Incremental Sync Mode
Use this mode when a Terraform working directory already exists. Automatically detects three types of changes:
1. Detect new resources (exist in cloud, not in state):
Execute the following commands to compare state and cloud ID lists:
bash
# ECS example
terraform state list | grep alicloud_instance
aliyun ecs describe-instances --biz-region-id $REGION --page-size 100 \
--output cols=InstanceId rows=Instances.Instance 2>&1
Compare the two lists, find the difference set, generate HCL + import commands for new resources, inform user for confirmation before executing.
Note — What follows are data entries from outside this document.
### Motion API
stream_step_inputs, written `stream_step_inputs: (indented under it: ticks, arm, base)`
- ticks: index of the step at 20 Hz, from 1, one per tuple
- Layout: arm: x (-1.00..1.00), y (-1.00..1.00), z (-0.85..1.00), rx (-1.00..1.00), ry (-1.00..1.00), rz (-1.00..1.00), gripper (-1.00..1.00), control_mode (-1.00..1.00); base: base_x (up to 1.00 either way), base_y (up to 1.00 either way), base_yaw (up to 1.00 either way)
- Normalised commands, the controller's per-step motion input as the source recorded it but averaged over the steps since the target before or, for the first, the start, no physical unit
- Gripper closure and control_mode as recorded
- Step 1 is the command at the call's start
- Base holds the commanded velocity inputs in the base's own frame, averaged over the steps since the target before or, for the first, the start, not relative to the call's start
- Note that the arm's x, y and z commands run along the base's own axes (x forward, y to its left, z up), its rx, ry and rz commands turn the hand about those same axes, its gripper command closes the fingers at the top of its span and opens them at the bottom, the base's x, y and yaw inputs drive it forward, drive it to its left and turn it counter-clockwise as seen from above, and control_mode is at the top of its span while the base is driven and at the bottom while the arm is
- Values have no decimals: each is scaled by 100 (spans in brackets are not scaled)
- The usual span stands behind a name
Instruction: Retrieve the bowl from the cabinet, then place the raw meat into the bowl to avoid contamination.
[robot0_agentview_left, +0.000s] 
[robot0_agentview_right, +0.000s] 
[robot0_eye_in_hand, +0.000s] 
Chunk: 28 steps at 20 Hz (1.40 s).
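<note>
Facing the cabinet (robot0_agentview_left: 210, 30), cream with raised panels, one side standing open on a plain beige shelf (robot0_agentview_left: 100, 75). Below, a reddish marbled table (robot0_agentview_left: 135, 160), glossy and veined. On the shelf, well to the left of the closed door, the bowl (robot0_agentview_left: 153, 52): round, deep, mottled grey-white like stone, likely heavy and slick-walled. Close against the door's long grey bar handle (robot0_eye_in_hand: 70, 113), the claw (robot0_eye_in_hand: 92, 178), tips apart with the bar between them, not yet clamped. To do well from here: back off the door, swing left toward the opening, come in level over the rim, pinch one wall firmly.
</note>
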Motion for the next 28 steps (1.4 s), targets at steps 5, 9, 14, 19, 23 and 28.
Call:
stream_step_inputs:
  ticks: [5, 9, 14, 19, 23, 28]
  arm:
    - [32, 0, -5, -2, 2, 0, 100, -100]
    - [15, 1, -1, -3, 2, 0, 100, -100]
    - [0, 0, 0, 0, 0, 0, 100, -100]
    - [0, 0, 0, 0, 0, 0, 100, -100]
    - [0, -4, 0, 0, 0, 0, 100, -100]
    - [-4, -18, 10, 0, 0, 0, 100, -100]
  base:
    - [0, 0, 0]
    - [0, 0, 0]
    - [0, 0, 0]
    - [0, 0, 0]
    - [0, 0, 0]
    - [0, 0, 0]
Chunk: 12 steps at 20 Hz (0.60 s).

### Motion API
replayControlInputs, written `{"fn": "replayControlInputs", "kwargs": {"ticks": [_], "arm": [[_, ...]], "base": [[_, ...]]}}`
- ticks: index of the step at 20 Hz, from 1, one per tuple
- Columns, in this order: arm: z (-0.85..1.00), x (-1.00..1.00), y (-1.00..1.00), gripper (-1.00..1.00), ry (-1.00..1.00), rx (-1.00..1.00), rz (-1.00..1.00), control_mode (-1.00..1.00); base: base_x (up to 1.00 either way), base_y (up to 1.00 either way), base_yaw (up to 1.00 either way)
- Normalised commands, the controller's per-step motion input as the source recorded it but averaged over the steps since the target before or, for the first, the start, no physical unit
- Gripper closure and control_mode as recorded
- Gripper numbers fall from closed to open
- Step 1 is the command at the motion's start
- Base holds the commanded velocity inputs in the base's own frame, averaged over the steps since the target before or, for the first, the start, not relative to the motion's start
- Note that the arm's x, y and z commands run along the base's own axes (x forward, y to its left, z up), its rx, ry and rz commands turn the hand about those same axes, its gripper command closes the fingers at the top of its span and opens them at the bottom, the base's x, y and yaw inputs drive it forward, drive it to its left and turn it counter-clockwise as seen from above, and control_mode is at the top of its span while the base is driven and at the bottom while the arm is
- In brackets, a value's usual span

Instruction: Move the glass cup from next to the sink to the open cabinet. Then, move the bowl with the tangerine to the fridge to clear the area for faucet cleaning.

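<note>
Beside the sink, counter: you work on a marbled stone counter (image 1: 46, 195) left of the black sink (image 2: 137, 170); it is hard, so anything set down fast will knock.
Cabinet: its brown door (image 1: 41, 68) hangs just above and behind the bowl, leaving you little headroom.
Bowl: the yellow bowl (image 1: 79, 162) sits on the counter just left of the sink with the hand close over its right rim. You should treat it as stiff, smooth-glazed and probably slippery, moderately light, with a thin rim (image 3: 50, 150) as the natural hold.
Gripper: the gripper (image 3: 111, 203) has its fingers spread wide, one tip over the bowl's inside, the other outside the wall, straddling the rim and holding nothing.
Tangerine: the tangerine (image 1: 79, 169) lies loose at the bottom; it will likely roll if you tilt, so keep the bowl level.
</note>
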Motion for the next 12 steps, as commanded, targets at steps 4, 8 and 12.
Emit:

2. Detect deleted resources (exist in state, not in cloud):
Run existence checks for each resource in state; if API returns empty, execute:
bash
terraform state rm alicloud_instance.<name>
3. Detect configuration drift:
Execute the following command to detect drift:
bash
terraform plan -refresh=true 2>&1
For detailed incremental sync procedures, refer to
references/incremental-sync.md
.
References
references/resource-types.md
— Complete resource type mapping table (20+ resource types)
references/terraform-patterns.md
— HCL code templates + common diff fixes
references/state-management.md
— terraform state command reference
references/api-commands.md
— aliyun CLI command quick reference (native product API fallback path)
references/dependency-rules.md
— Resource dependency layers and import order (API B fallback path)
references/resource-hub-api.md
— ResourceCenter API guide (list-resource-types / search-resources / list-resource-relationships)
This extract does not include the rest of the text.